This Help Center serves as a one-stop solution for all user needs, ensuring a seamless and efficient user experience.
Other notable enhancements and features¶
Build Flow Zones¶
It is now possible to build an entire Flow zone. This builds all “final” datasets of this zone, and does not go beyond the boundary of the zone.
Deployer permissions management upgrades¶
When deploying projects from the Deployer, it is now possible to choose the “Run as” user for scenarios and webapps in the deployed project on the automation node. This change can only be performed by the infrastructure administrator on the Deployer.

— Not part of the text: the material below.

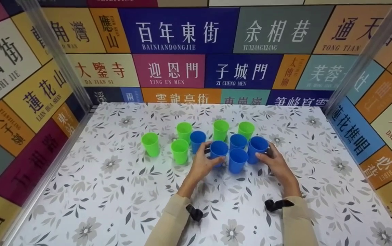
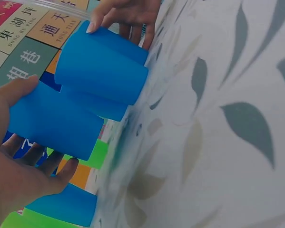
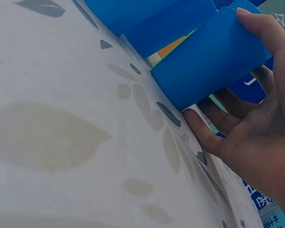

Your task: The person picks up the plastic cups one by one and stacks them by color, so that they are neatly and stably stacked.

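My left hand [image 1: 201, 164] holds a blue plastic cup [image 1: 218, 149] between thumb and fingers; in the left wrist view the fingers curve round this cup [image 2: 56, 121]. On the right, my right hand [image 1: 279, 165] grips another upright blue cup [image 1: 257, 147], its thumb on the near side and its fingers behind, as the right wrist view shows for that cup [image 3: 211, 57]. Between the hands stands a blue cup [image 1: 238, 163] in front, with one more blue cup [image 1: 238, 140] behind it. A further blue cup [image 1: 197, 138] stands just left of the left hand's fingers.
Several green cups stand behind and to the left, among them a far-left cup [image 1: 151, 144], a nearer one [image 1: 180, 151] and one at the back right [image 1: 246, 128]. A flower-patterned cloth [image 1: 131, 191] covers the table. Sign-printed walls [image 1: 179, 30] enclose the back and sides.
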`<act>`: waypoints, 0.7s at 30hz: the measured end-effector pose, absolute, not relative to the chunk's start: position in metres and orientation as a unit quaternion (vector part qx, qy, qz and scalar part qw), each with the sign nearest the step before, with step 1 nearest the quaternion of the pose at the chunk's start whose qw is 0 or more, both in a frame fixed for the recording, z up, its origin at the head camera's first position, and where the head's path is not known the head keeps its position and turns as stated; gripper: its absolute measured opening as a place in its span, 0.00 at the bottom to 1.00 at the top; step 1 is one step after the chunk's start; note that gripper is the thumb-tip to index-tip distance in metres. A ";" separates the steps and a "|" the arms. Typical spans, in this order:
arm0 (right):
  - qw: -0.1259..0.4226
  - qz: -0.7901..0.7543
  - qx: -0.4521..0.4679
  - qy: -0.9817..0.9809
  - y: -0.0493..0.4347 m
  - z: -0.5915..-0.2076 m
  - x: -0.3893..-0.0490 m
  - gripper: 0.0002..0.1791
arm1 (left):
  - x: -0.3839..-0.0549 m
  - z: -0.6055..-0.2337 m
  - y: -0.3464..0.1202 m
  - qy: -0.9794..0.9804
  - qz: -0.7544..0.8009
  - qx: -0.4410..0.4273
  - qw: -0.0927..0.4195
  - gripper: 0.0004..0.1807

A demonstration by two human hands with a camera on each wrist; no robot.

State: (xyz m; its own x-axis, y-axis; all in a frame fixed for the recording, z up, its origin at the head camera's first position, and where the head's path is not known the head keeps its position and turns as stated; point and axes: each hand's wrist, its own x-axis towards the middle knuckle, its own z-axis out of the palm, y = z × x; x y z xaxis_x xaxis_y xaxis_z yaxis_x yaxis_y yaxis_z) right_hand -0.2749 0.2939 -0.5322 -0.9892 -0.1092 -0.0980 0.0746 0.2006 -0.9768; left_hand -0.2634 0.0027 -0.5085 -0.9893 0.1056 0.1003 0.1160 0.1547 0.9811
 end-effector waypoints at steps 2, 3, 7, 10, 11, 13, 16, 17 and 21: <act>0.074 -0.628 -0.008 0.775 0.295 -0.533 -0.275 0.47 | -0.263 -0.505 0.004 -0.761 -0.644 -0.078 0.011 0.38; 0.074 -0.626 -0.007 0.777 0.295 -0.533 -0.275 0.47 | -0.263 -0.502 0.005 -0.762 -0.643 -0.079 0.013 0.38; 0.073 -0.625 -0.010 0.777 0.294 -0.532 -0.275 0.46 | -0.262 -0.491 0.009 -0.761 -0.642 -0.091 0.020 0.38; 0.071 -0.625 -0.013 0.777 0.294 -0.532 -0.274 0.46 | -0.263 -0.483 0.012 -0.760 -0.642 -0.097 0.026 0.39; 0.071 -0.626 -0.014 0.776 0.294 -0.532 -0.275 0.46 | -0.263 -0.481 0.013 -0.761 -0.641 -0.097 0.028 0.39; 0.068 -0.629 -0.018 0.774 0.294 -0.532 -0.275 0.45 | -0.264 -0.476 0.016 -0.757 -0.645 -0.099 0.029 0.39; 0.066 -0.632 -0.022 0.772 0.294 -0.532 -0.275 0.45 | -0.266 -0.468 0.021 -0.751 -0.652 -0.101 0.028 0.39; 0.067 -0.633 -0.022 0.771 0.294 -0.531 -0.275 0.45 | -0.267 -0.466 0.022 -0.750 -0.653 -0.101 0.027 0.39; 0.070 -0.631 -0.018 0.772 0.294 -0.531 -0.275 0.46 | -0.268 -0.457 0.029 -0.751 -0.652 -0.103 0.027 0.39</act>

In addition, the infrastructure administrator on the Deployer can also configure:
Under which identity projects are deployed to the automation node
Whether to propagate the permissions from the project in the design node to the automation node
Engine selection enhancements¶
Various enhancements were made to engine selection, so that users need to care much less often about which engines to select. In the vast majority of cases, we recommend that auto selection of engine is left to DSS, without manually selecting engines, or without setting prefered or forbidden engines.
The most notable changes are:
Automatically select SQL engine for prepare recipes when possible and efficient (i.e. when both input and output are the same database)

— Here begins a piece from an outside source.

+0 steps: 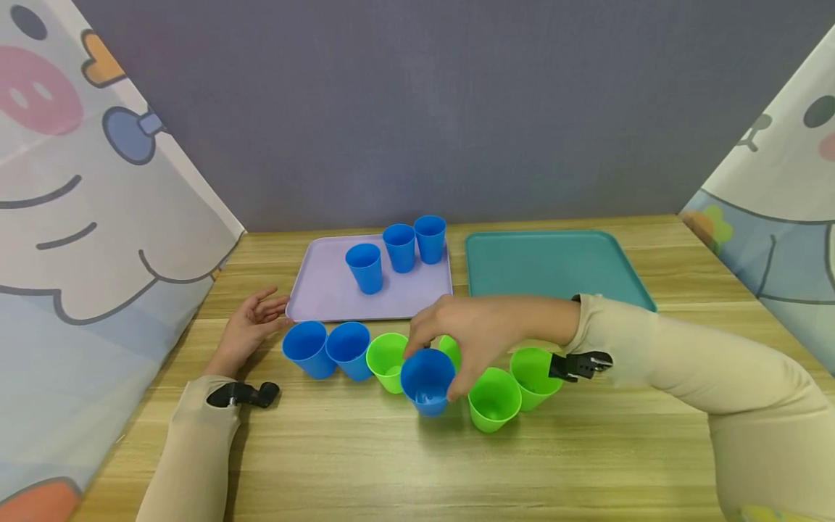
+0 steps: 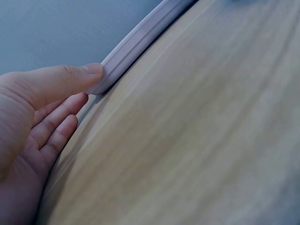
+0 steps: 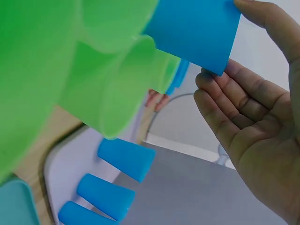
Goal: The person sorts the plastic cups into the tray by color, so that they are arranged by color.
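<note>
The right hand (image 1: 479,330) is grasping the held blue cup (image 1: 428,380) near its rim, thumb on one side and fingers on the other, in front of the right front corner of the lilac tray (image 1: 322,286); whether the cup's base is touching the table (image 1: 391,471) cannot be told. The left hand (image 1: 251,322) is resting at the lilac tray's left front corner, relaxed, with the thumb tip touching the rim and the other fingers bending loosely. Each wrist is wearing a black device (image 1: 243,395) by its cream sleeve (image 1: 196,449).

Two blue cups (image 1: 306,346) are standing side by side in front of the lilac tray's left half, and a green cup (image 1: 386,360) is standing before its right half. A partly hidden green cup (image 1: 450,349) is showing behind the right hand, before the tray's right front corner, while two more green cups (image 1: 493,399) are standing in front and farther right.

On the lilac tray, three blue cups (image 1: 365,270) are standing upright, running from its middle toward the back right. A teal tray (image 1: 548,264) is lying just beside it on the right. Behind it a grey panel (image 1: 457,109) is rising, and printed cloths (image 1: 98,225) are hanging beyond its left and right.
</note>
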Available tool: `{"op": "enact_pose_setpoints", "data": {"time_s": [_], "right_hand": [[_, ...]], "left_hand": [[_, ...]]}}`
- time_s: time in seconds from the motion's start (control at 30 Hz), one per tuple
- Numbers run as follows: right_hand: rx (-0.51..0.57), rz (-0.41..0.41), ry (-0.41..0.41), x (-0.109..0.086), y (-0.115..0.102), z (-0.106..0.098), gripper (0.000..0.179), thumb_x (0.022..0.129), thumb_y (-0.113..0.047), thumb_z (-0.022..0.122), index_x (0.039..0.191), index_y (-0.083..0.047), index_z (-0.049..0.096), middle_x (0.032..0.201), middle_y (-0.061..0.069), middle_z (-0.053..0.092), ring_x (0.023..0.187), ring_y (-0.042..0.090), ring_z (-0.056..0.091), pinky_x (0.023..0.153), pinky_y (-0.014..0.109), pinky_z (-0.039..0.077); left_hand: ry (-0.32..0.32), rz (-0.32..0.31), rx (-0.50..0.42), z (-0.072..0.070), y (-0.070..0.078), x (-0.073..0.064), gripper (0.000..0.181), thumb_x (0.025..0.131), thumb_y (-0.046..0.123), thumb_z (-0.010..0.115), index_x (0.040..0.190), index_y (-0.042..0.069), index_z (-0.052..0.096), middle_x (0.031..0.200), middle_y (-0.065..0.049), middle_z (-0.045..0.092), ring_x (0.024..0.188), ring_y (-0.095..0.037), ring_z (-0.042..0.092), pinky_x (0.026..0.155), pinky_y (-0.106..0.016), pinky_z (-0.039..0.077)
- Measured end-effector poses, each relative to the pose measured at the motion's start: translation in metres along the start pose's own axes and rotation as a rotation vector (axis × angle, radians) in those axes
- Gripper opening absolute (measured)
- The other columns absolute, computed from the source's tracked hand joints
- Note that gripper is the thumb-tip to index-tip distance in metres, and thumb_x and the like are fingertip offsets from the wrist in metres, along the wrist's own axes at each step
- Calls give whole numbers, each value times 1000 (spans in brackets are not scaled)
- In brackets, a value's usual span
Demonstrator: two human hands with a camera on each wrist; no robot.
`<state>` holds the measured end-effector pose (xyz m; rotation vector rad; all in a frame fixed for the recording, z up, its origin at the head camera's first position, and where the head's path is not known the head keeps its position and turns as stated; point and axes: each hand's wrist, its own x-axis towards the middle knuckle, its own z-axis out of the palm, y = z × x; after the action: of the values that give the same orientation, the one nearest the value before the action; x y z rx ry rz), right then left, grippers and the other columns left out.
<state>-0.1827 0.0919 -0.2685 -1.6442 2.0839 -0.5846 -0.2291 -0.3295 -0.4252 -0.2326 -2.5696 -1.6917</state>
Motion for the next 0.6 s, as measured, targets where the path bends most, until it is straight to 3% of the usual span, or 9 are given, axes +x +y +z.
{"op": "enact_pose_setpoints", "data": {"time_s": [0.33, 0.6], "right_hand": [[-19, -82, 97, -5, 1, -20, 53, 75, -23, 85, 121, -4, 68, 112, -1, 67, 106, 10, 60, 92, 31, 52], [-44, -78, 150, -10, 0, -34, 52, 74, -24, 85, 121, -5, 69, 112, -5, 68, 106, 10, 59, 89, 31, 52]], "left_hand": [[1, -1, -13, 1, 1, 1, 76, 91, 0, 71, 152, -8, 25, 140, -35, 47, 102, 8, 57, 87, -10, 47], [6, 9, -11, 1, 1, -1, 75, 91, 0, 71, 151, -9, 27, 139, -36, 47, 103, 7, 58, 87, -11, 47]]}}
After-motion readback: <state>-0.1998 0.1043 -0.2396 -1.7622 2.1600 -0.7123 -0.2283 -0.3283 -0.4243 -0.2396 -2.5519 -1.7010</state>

Do not automatically select Spark engine when it will for sure be inefficient (when the input or output cannot use fast Spark access)
Prophet algorithm for Time Series Forecasting¶
Visual Time Series Forecasting now includes the popular Prophet algorithm.
API service monitoring wizard¶
A new wizard makes it much easier to setup a full API service monitoring loop that gathers the query logs from the API nodes in order to automate drift computation.
Govern: Management of deployments¶
Added the synchronization of deployments and infrastructure information from the deployer node into the govern node, providing more information in the Model and Bundle registries about how and where those objects are used.
Govern: Kanban View¶
A new Kanban view allows you to easily get a view of all your governed projects
Charts: Reference lines¶
It is now possible to define horizontal horizontal lines on Line charts and Mixed charts
Request plugin installation¶
Users who are not admin can now request installation of a plugin from the plugin store. The request is then sent to administrators, and the user is notified when the request is processed.
Request code env setup¶
Users who do not have the permission to create code envs can now request the setup of a code env from the code envs list. The request is then sent to administrators, and the user is notified when the request is processed.
Model Document Generation for imported MLflow models¶
The automatic Model Document Generator now supports MLflow imported models.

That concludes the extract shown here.